Phani Bhushan is an entrepreneur specialized in Information Technology (IT). He has spearheaded many startups in the mobile applications and information technology domain. He is also known for mentoring students at various educational institutes. He is the founder for Anant Computing and Managing Director for ViaEdge.

He is best known to the public for being a "batchmate" of Google core business CEO, Sundar Pichai at the Indian Institute of Technology Kharagpur.

Career
Phani Bhushan launched and managed many IT firms in India. Initial grounding happened when he founded Construction Tiger, an IT company which helped in bridging the gap between various stakeholder of Construction Industry through collaboration platforms.

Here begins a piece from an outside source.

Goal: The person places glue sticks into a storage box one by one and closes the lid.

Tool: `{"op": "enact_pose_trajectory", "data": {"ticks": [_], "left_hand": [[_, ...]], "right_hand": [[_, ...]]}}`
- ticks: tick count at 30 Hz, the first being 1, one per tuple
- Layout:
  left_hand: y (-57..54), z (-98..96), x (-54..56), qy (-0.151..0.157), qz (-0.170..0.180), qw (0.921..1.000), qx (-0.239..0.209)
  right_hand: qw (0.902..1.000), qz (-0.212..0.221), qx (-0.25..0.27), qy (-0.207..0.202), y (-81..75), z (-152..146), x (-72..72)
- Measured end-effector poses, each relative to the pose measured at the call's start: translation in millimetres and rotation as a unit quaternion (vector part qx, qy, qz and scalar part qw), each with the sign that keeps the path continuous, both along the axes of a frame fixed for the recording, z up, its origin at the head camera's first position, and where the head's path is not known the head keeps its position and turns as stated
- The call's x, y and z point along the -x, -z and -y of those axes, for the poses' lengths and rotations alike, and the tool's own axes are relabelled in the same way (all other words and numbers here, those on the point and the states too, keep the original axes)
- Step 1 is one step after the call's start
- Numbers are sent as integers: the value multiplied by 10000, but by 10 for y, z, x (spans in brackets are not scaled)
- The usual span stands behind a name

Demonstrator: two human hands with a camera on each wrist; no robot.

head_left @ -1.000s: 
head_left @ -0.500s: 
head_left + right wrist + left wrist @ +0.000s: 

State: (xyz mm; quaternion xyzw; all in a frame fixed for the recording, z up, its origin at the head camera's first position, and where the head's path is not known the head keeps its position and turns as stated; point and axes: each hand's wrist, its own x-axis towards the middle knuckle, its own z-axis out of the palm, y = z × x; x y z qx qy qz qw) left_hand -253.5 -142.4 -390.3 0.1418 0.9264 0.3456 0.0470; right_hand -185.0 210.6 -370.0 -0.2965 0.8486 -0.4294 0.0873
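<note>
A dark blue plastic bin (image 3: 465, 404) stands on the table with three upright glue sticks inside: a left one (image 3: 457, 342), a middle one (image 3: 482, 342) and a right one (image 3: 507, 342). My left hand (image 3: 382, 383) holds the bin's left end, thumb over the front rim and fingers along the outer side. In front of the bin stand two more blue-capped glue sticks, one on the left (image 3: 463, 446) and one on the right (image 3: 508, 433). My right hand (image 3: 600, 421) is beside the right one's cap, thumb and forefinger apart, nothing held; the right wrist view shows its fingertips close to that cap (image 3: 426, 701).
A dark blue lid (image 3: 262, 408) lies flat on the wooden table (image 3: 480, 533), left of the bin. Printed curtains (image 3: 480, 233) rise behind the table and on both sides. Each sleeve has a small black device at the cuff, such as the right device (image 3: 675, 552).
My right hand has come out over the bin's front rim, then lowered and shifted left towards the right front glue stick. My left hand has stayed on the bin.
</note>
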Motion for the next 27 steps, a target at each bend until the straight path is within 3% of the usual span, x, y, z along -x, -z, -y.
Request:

He then founded ViaEdge, a firm engaged in IT infrastructure product and IT consulting. Prior to this he was with SLM Soft, a Canadian MNC company, where he was instrumental in modernizing the existing operational system by process automation and process integration at over 200 branches of Caisse d’Epargne et des Chèques Postaux (CECP), the largest banking organization of Ivory Coast. His latest brainchild is Anant Computing, a mobile applications platform, which has been the only mobile platform in India that is native for all. The platform also supports every Indian language in India, irrespective of the mobile phones supporting the particular languages or not. It also consists of an extremely futuristic feature, AppWallet, which is revolutionary in mobile application technology.

References

Businesspeople from Mumbai
Living people
IIT Kharagpur alumni
Year of birth missing (living people)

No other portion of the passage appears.